3A ~ Ask for support or help in doing your small thing. Going to a protest for the first time (or the 100th) and feeling wobbly? Ask a friend to join you. Putting off your writing? Ask a friend to text you at a particular time to ask how it’s going. Going to get a test done or receive results from the doctor? Bring someone with you so you don’t have to do it alone. Just the asking for support can be your small next thing.
4 ~ Repeat. Then start over. It’s likely that even doing the small act can rile up your nervous system. So go back to getting in your body (if you can, while you are doing the one small thing), then settling, then choosing one more thing (which may well be taking a rest).
Life will endlessly dish up challenges and difficulties.
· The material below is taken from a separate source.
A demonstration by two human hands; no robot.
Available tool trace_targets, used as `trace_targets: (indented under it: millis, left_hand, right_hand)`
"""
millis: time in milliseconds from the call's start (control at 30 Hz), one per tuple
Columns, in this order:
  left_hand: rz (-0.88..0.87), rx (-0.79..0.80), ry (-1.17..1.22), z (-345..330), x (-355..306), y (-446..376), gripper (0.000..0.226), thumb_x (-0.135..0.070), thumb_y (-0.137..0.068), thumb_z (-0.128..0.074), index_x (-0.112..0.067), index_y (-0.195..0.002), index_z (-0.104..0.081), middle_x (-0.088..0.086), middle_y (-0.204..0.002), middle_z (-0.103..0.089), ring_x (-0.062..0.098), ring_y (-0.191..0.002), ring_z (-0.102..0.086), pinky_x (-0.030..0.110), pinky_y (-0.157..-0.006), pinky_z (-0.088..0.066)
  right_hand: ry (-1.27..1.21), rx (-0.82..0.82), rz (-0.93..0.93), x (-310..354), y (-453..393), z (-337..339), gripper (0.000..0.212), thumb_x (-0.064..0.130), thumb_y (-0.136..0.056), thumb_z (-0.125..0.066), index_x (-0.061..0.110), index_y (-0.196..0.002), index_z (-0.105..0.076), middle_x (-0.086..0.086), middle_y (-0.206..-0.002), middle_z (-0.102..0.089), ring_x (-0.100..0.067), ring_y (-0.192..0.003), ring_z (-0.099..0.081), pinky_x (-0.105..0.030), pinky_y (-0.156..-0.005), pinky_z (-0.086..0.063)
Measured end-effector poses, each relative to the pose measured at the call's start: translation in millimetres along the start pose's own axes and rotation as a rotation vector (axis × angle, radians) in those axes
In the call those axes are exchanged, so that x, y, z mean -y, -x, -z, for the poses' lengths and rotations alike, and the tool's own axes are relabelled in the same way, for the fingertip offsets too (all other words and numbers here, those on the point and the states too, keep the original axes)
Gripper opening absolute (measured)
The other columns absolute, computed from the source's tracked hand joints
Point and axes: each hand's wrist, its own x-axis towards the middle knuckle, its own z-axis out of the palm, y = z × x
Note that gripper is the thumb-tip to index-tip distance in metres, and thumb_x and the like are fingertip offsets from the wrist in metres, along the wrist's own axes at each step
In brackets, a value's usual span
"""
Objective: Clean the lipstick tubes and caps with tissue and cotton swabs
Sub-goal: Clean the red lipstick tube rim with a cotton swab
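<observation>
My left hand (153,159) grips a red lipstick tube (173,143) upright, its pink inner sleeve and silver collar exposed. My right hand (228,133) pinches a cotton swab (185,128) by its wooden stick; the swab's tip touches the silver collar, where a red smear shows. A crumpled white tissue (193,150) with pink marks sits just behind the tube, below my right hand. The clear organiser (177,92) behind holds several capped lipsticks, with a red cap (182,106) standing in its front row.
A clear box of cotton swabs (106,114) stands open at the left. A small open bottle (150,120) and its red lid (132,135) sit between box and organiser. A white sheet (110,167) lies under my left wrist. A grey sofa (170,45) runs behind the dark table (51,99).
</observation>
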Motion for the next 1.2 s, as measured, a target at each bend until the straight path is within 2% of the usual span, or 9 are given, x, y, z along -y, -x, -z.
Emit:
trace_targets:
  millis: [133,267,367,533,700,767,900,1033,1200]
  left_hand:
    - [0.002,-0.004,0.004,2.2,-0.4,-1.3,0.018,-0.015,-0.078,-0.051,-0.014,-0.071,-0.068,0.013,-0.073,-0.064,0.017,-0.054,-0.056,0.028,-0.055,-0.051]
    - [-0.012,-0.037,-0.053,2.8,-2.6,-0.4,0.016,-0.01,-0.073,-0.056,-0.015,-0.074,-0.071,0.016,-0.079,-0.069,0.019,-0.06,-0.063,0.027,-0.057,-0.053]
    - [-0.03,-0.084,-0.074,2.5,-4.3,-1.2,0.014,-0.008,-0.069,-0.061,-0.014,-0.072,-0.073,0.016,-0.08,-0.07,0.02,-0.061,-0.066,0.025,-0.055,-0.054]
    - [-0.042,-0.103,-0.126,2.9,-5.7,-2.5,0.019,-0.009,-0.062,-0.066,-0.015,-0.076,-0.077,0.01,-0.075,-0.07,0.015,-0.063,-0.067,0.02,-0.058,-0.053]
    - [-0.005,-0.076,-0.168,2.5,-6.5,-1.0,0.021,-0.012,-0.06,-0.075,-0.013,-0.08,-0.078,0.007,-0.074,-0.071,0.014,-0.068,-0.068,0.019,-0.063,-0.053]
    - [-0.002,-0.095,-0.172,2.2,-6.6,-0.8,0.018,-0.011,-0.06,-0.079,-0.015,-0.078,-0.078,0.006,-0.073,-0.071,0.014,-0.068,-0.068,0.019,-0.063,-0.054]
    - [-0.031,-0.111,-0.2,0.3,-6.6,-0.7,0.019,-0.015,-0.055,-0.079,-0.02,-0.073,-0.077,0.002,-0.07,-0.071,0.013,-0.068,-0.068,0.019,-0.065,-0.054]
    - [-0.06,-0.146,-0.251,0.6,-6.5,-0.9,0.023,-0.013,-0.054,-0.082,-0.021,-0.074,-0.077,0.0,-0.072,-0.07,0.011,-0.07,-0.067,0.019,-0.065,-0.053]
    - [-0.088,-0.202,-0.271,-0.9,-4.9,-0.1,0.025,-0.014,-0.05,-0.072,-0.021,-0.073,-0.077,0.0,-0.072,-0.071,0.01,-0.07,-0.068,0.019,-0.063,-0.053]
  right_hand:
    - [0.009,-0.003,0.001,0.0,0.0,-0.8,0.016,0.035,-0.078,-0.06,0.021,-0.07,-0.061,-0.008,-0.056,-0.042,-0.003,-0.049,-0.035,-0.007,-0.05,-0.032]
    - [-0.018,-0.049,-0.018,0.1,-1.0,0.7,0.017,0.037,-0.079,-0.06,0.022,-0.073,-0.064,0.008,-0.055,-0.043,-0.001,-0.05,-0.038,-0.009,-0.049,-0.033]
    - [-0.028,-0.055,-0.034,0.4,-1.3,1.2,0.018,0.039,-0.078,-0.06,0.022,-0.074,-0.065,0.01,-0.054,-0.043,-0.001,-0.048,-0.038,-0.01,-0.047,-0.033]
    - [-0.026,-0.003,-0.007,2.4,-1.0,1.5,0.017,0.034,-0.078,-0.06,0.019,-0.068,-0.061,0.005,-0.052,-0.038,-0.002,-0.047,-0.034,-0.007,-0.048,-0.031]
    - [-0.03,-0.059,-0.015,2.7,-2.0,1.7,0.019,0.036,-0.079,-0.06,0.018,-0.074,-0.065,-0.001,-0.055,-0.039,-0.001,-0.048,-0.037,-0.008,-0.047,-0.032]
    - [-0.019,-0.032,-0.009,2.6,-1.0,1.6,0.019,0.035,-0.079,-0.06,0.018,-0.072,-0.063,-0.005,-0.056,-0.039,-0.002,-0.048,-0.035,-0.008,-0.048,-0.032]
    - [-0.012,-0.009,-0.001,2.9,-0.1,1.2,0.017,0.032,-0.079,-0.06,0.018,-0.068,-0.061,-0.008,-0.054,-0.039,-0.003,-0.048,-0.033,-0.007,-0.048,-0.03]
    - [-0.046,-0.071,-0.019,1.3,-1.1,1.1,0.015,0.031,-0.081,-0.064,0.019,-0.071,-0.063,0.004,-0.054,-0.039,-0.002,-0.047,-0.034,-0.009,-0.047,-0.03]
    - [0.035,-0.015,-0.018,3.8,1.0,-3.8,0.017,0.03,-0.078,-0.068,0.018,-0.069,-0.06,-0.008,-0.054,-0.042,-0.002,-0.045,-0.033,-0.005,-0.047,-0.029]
Just LOOK at all the posts I’ve written about this very thing here, here and here. You will do no one any good, especially yourself, unless you can get in your body, settle yourself, and then choose to act in a small way.
It may be that your small act leads naturally and easily to another. And it may be that your body and mind will need a lot of support to take each small step. Whatever is true for you, you will only know that truth if you stay in your body and let it show you the next small thing you can do.
* Ironically, one of the ways I know that I’m definitely NOT fine is when I tell myself and other people, “I’m fine. I’mfineI’mfineI’mfine.” Ha!